Task objective
Two lines below mark the span: the one containing "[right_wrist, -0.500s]" and the one containing "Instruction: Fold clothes". Set down both, plus every line between, exactly as they stand, and nothing else.

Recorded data

==================================================

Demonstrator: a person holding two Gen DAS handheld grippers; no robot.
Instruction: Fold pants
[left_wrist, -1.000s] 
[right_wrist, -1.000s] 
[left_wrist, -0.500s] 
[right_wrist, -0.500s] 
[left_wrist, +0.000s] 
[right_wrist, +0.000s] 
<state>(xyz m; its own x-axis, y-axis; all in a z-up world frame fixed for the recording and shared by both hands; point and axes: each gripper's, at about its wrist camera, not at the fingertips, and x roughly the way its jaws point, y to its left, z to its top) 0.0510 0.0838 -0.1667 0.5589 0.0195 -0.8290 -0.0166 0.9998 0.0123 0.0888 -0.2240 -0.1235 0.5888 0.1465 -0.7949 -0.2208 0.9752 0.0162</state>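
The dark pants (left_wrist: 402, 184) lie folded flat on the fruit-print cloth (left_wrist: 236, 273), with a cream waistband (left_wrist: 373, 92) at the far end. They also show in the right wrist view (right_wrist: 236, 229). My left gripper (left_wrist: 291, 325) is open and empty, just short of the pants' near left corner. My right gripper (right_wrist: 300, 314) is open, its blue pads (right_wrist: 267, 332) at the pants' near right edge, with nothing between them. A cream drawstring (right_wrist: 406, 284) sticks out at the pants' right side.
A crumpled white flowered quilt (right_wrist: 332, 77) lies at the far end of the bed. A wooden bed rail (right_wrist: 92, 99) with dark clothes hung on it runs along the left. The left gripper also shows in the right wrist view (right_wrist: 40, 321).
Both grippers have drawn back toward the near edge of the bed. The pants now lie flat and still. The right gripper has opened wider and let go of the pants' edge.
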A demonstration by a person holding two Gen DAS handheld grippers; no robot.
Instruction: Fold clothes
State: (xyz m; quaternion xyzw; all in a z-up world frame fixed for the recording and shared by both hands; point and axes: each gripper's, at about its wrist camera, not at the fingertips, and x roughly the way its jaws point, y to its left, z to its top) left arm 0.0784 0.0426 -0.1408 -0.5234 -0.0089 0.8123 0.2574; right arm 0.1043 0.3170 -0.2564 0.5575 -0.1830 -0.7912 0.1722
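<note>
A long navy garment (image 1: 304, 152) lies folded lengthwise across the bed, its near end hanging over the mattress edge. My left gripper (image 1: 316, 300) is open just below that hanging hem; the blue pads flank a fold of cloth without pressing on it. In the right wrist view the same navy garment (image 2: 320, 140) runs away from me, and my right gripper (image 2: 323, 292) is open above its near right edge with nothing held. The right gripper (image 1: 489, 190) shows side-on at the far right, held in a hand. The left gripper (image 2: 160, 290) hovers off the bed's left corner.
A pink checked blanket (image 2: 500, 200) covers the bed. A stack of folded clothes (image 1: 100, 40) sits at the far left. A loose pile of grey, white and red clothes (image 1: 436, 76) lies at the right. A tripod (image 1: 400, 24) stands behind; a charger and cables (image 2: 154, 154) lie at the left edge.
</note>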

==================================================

Solution to the exercise
[right_wrist, -0.500s] 
[left_wrist, +0.000s] 
[right_wrist, +0.000s] 
<state>(xyz m; its own x-axis, y-axis; all in a z-up world frame fixed for the recording and shared by both hands; point and axes: each gripper's, at about its wrist camera, not at the fingertips, and x roughly the way its jaws point, y to its left, z to its top) 0.0510 0.0838 -0.1667 0.5589 0.0195 -0.8290 -0.0166 0.9998 0.0123 0.0888 -0.2240 -0.1235 0.5888 0.1465 -0.7949 -0.2208 0.9752 0.0162</state>
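The dark pants (left_wrist: 402, 184) lie folded flat on the fruit-print cloth (left_wrist: 236, 273), with a cream waistband (left_wrist: 373, 92) at the far end. They also show in the right wrist view (right_wrist: 236, 229). My left gripper (left_wrist: 291, 325) is open and empty, just short of the pants' near left corner. My right gripper (right_wrist: 300, 314) is open, its blue pads (right_wrist: 267, 332) at the pants' near right edge, with nothing between them. A cream drawstring (right_wrist: 406, 284) sticks out at the pants' right side.
A crumpled white flowered quilt (right_wrist: 332, 77) lies at the far end of the bed. A wooden bed rail (right_wrist: 92, 99) with dark clothes hung on it runs along the left. The left gripper also shows in the right wrist view (right_wrist: 40, 321).
Both grippers have drawn back toward the near edge of the bed. The pants now lie flat and still. The right gripper has opened wider and let go of the pants' edge.
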A demonstration by a person holding two Gen DAS handheld grippers; no robot.
Instruction: Fold clothes

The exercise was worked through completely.